## TASK ITEM
An exact copy of each line below is needed, with no images in it.

## PROVIDED MATERIAL
_____

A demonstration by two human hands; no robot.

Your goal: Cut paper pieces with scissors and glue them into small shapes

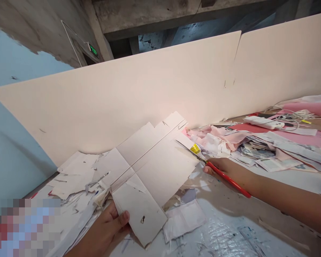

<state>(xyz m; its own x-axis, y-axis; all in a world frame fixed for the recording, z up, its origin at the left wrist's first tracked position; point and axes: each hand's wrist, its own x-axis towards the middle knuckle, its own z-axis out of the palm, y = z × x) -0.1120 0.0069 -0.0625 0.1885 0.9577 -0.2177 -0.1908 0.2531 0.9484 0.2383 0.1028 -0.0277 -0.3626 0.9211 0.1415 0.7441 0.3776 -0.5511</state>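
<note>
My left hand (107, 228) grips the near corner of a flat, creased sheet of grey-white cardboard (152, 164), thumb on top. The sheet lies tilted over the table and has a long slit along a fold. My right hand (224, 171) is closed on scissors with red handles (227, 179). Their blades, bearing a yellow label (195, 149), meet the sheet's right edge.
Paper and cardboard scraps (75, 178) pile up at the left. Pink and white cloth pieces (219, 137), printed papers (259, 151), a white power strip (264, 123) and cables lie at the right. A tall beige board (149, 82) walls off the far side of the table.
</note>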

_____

## ANSWER AREA
A demonstration by two human hands; no robot.

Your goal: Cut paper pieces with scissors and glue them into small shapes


<state>(xyz m; its own x-axis, y-axis; all in a world frame fixed for the recording, z up, its origin at the left wrist's first tracked position; point and axes: each hand's wrist, its own x-axis towards the middle knuckle, its own z-axis out of the palm, y = z × x) -0.1120 0.0069 -0.0625 0.1885 0.9577 -0.2177 -0.1908 0.2531 0.9484 0.2383 0.1028 -0.0277 -0.3626 0.9211 0.1415 0.7441 0.3776 -0.5511</state>
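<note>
My left hand (107, 228) grips the near corner of a flat, creased sheet of grey-white cardboard (152, 164), thumb on top. The sheet lies tilted over the table and has a long slit along a fold. My right hand (224, 171) is closed on scissors with red handles (227, 179). Their blades, bearing a yellow label (195, 149), meet the sheet's right edge.
Paper and cardboard scraps (75, 178) pile up at the left. Pink and white cloth pieces (219, 137), printed papers (259, 151), a white power strip (264, 123) and cables lie at the right. A tall beige board (149, 82) walls off the far side of the table.
</note>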

No further output is required for this answer.